Nolting S, Stanescu-Siegmund A, Schwantes P A
Klinik und Poliklinik für Hautkrankheiten-Allgemeine Dermatologie und Venerologie, Universität Münster/Westfalen.
Fortschr Med. 1998 Feb 28;116(6):22-8.
In immunocompetent persons, Candida species are members of the normal flora of the gastrointestinal tract. Budding yeasts, in particular Candida albicans, can, however, in patients with a corresponding disposition, spread topically and systemically, that is, they may become pathogenic. In hematological/oncological patients with severe immunodeficiency, for example, the mycelium may infiltrate the muscularis mucosae, with involvement also of the vascular system.

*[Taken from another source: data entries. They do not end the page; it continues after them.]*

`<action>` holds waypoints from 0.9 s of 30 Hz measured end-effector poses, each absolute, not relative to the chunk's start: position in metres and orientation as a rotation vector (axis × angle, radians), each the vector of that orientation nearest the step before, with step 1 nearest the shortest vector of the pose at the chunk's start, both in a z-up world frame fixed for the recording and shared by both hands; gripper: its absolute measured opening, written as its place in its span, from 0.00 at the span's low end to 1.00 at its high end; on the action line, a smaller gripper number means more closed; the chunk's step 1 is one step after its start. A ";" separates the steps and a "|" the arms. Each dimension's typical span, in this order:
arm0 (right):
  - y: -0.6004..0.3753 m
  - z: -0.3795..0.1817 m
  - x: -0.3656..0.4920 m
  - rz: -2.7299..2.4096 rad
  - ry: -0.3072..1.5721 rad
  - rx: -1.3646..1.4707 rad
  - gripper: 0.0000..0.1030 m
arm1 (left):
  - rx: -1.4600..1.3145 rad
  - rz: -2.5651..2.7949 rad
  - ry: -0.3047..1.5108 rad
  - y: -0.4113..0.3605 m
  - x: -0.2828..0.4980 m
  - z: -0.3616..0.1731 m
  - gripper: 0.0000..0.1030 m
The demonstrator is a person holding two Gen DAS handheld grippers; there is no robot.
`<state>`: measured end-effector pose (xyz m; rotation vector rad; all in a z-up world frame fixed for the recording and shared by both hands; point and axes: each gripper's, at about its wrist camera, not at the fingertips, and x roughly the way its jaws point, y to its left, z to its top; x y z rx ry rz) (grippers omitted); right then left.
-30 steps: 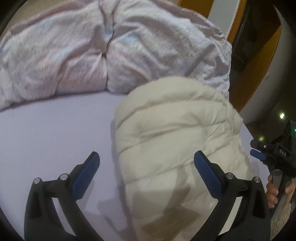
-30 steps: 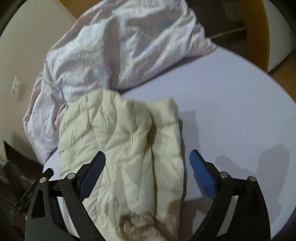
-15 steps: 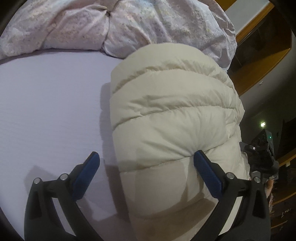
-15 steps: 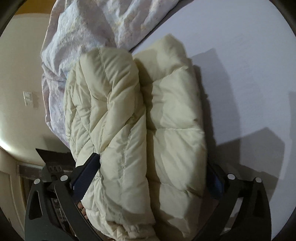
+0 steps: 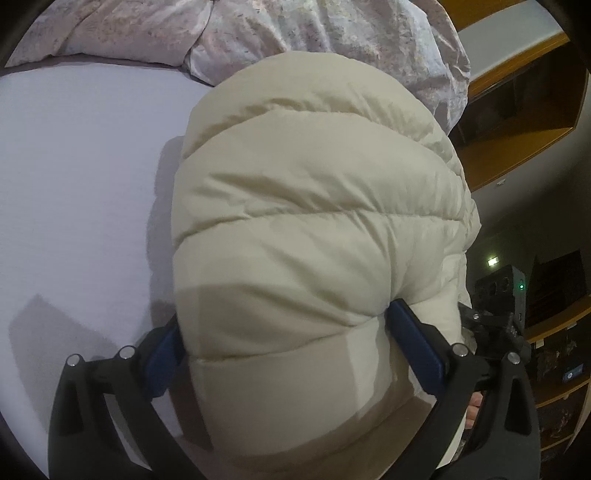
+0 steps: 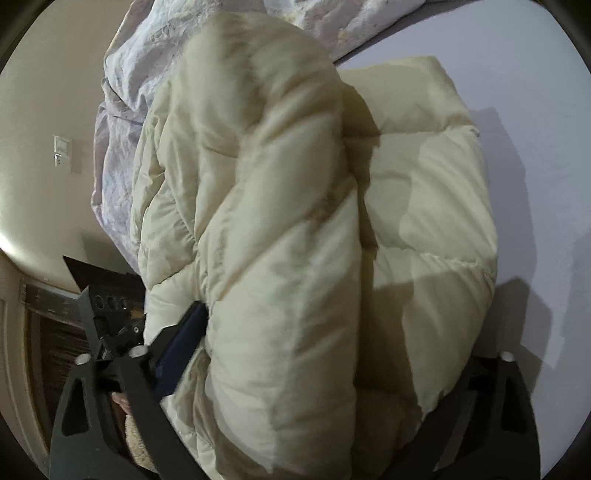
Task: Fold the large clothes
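Cream puffer jacket (image 6: 295,229): folded bundle filling centre frame | right gripper (image 6: 332,354): jaws just closing, straddling its near end | lilac sheet (image 6: 535,129): right | crumpled floral duvet (image 6: 122,129): upper left

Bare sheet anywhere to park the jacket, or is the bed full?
Free: lavender sheet left of the cream puffer jacket, below the crumpled duvet; also the sheet on the jacket's other side in the right wrist view. Crowded: the duvet strip behind the jacket.

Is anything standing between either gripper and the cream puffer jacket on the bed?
Nothing visible does. The cream puffer jacket already bulges between the fingers of the left gripper and the right gripper. The right gripper's jaws have just been closing around it. The crumpled duvet lies behind it.
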<state>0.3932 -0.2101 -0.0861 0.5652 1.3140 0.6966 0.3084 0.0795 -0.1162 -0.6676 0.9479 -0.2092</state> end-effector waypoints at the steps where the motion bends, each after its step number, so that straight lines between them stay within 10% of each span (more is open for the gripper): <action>1: -0.209 -0.088 0.394 0.711 1.317 0.587 0.75 | -0.664 -0.207 0.935 0.080 0.306 -0.115 0.94; 6: -0.200 -0.081 0.395 0.775 1.280 0.616 0.47 | -0.614 -0.180 0.871 0.089 0.291 -0.097 0.61; 14: -0.129 -0.055 0.399 0.905 1.224 0.526 0.29 | -0.560 -0.061 0.773 0.140 0.253 -0.058 0.44; 27: -0.045 -0.075 0.417 0.926 1.237 0.475 0.39 | -0.487 0.166 0.763 0.203 0.251 -0.076 0.61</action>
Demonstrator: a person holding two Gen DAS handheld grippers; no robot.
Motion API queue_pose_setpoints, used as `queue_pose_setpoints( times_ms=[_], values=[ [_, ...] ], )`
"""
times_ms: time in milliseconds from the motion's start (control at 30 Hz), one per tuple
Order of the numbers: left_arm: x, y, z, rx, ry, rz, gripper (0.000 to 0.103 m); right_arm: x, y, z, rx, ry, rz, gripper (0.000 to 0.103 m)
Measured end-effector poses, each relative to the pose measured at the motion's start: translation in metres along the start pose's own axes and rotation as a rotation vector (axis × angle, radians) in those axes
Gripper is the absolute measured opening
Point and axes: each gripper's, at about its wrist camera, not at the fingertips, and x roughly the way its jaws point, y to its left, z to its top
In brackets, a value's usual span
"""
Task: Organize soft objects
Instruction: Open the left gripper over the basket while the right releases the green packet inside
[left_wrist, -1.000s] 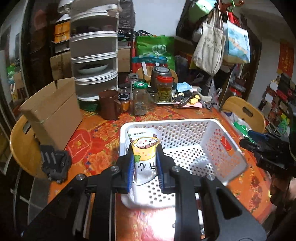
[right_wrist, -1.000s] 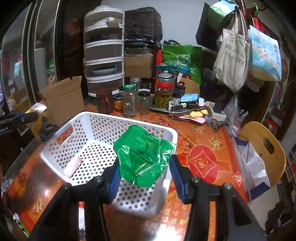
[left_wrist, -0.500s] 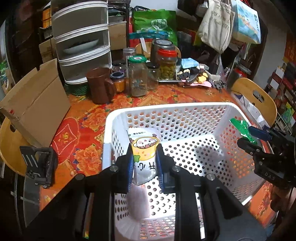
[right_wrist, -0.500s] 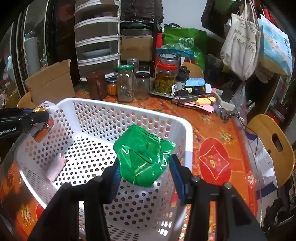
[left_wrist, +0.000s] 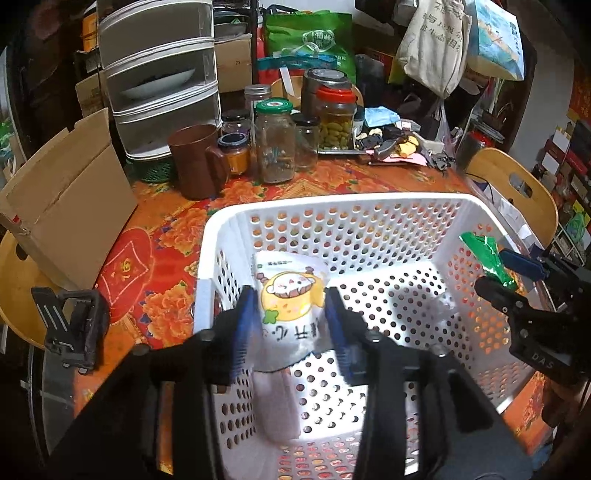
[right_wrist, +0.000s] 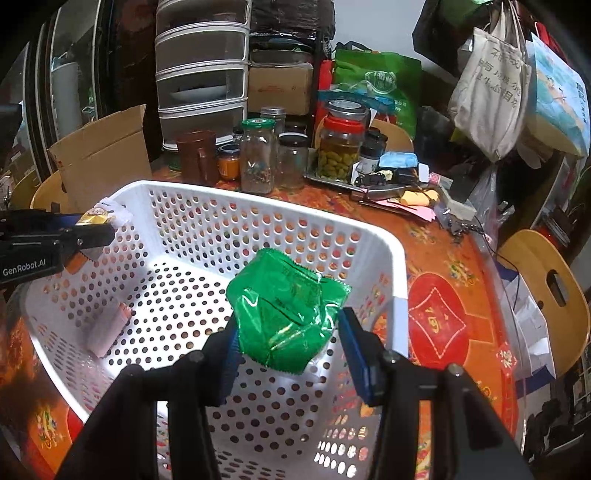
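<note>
We see both views under warm indoor light from above, bright on the table and dim toward the back of the room. The white basket catches the most light; its floor glares almost blank near the right wall, and a soft shadow lies across it there. In the right wrist view the green packet shows sharp glints on its creases. The corners of both views fall to black, and straight lines such as the drawer tower bow outward. The gripper fingers nearest the lens look slightly soft.
</note>
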Motion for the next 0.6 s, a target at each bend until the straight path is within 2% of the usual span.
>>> queue_pose_setpoints(
  times_ms=[67,200,300,333,367,400,433,467,533,600],
  values=[
    [-0.003,0.0,0.0,0.001,-0.014,0.001,0.053,-0.002,-0.001,0.0,0.014,-0.011,0.003,0.052],
    [-0.008,-0.001,0.001,0.006,-0.028,0.004,0.054,-0.005,-0.001,0.0,0.009,-0.022,0.001,0.057],
    [-0.011,-0.002,0.0,0.008,-0.032,-0.004,0.06,-0.009,-0.001,0.0,0.014,-0.038,-0.004,0.066],
    [-0.012,-0.003,0.0,0.009,-0.035,-0.003,0.068,-0.01,-0.001,0.0,0.016,-0.044,-0.005,0.071],
    [-0.013,-0.003,0.0,0.011,-0.04,-0.003,0.08,-0.012,-0.001,0.001,0.016,-0.051,-0.005,0.075],
    [-0.016,-0.004,-0.001,0.017,-0.049,-0.001,0.086,-0.013,-0.001,0.002,0.016,-0.056,-0.009,0.076],
    [-0.017,-0.005,-0.001,0.021,-0.056,0.0,0.096,-0.015,-0.002,0.002,0.018,-0.062,-0.011,0.083],
    [-0.02,-0.006,-0.002,0.026,-0.067,0.003,0.099,-0.017,-0.002,0.002,0.02,-0.066,-0.008,0.092],
    [-0.024,-0.007,-0.002,0.026,-0.075,0.001,0.1,-0.019,-0.003,0.003,0.023,-0.07,-0.012,0.101],
    [-0.028,-0.007,-0.002,0.019,-0.074,-0.015,0.101,-0.021,-0.003,0.003,0.026,-0.073,-0.008,0.103]
  ],
)
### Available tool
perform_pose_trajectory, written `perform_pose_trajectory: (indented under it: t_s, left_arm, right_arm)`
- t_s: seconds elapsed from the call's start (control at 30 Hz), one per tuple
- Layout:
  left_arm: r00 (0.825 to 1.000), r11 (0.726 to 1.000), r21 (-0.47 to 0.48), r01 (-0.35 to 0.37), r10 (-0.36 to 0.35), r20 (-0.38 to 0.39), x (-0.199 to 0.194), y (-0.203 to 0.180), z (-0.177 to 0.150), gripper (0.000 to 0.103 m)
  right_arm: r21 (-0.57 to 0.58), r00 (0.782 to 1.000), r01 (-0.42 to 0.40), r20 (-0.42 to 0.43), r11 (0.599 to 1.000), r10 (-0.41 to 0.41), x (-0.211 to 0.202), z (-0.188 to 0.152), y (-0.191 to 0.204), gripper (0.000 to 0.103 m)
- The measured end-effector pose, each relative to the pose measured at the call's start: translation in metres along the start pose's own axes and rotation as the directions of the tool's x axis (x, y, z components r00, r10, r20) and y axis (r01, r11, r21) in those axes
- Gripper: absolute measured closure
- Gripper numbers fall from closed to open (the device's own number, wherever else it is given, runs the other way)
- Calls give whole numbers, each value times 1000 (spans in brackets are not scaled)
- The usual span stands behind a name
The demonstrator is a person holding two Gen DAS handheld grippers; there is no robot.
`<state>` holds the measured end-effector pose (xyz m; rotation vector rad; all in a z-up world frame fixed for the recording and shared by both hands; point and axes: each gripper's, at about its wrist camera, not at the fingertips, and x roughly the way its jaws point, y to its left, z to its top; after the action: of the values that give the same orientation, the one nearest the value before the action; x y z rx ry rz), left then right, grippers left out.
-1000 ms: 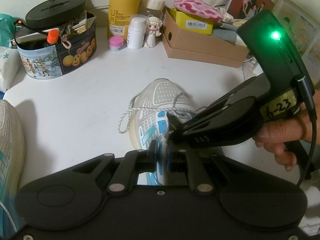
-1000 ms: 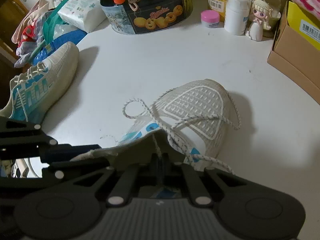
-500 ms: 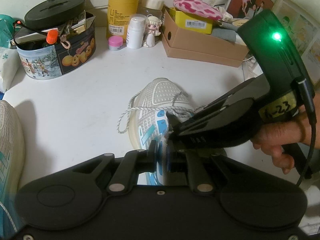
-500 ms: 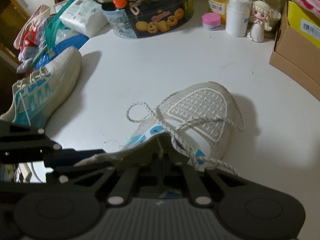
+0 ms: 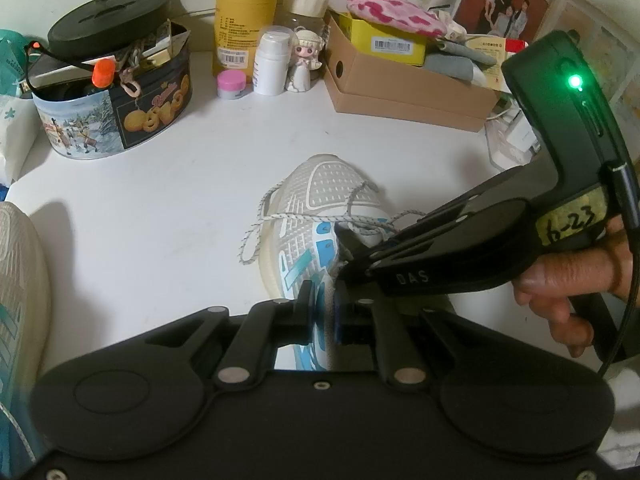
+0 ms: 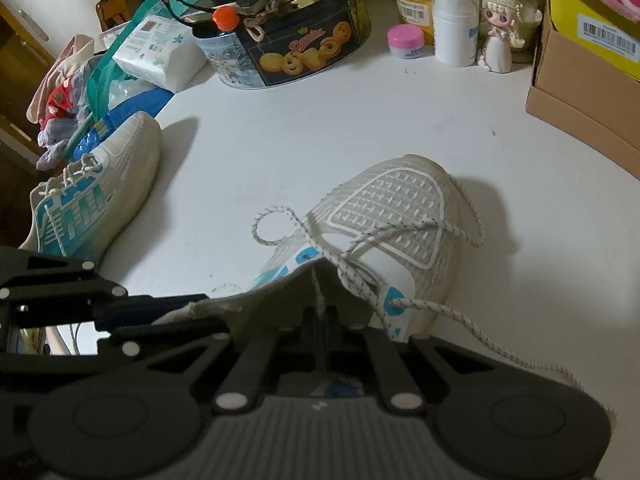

The relationships between recurrent diarrhea and Candida are still discussed controversial; various data do, however, suggest that massive colonization with Candida might well represent a(n additional) diarrhea-provoking factor. Similar considerations may also be assumed to apply to diarrhea induced by antibiotic therapy. For immunocompetent persons, guidelines exist for the yeast cell count in the stools. The interpretation of quantitative findings must, however, always be made on an individual basis and against the background of clinical symptoms and/or any particular predisposition of the patient. Reliable treatment of superficial candidasis can be achieved with oral polyene antifungal antibiotics (nystatin, amphotericin B).
在免疫功能正常的个体中,念珠菌属是胃肠道正常菌群的一部分。然而,出芽酵母,尤其是白色念珠菌,在具有相应易感性的患者中,可局部和全身扩散,也就是说,它们可能会致病。例如,在严重免疫缺陷的血液学/肿瘤学患者中,菌丝体可能会浸润黏膜肌层,同时累及血管系统。复发性腹泻与念珠菌之间的关系仍存在争议;然而,各种数据表明,念珠菌的大量定植很可能是一个(额外的)引发腹泻的因素。类似的考虑也可能适用于抗生素治疗引起的腹泻。对于免疫功能正常的个体,存在关于粪便中酵母细胞计数的指导原则。然而,定量结果的解读必须始终基于个体情况,并结合临床症状和/或患者的任何特殊易感性。口服多烯类抗真菌抗生素(制霉菌素、两性霉素B)可实现对浅表念珠菌病的可靠治疗。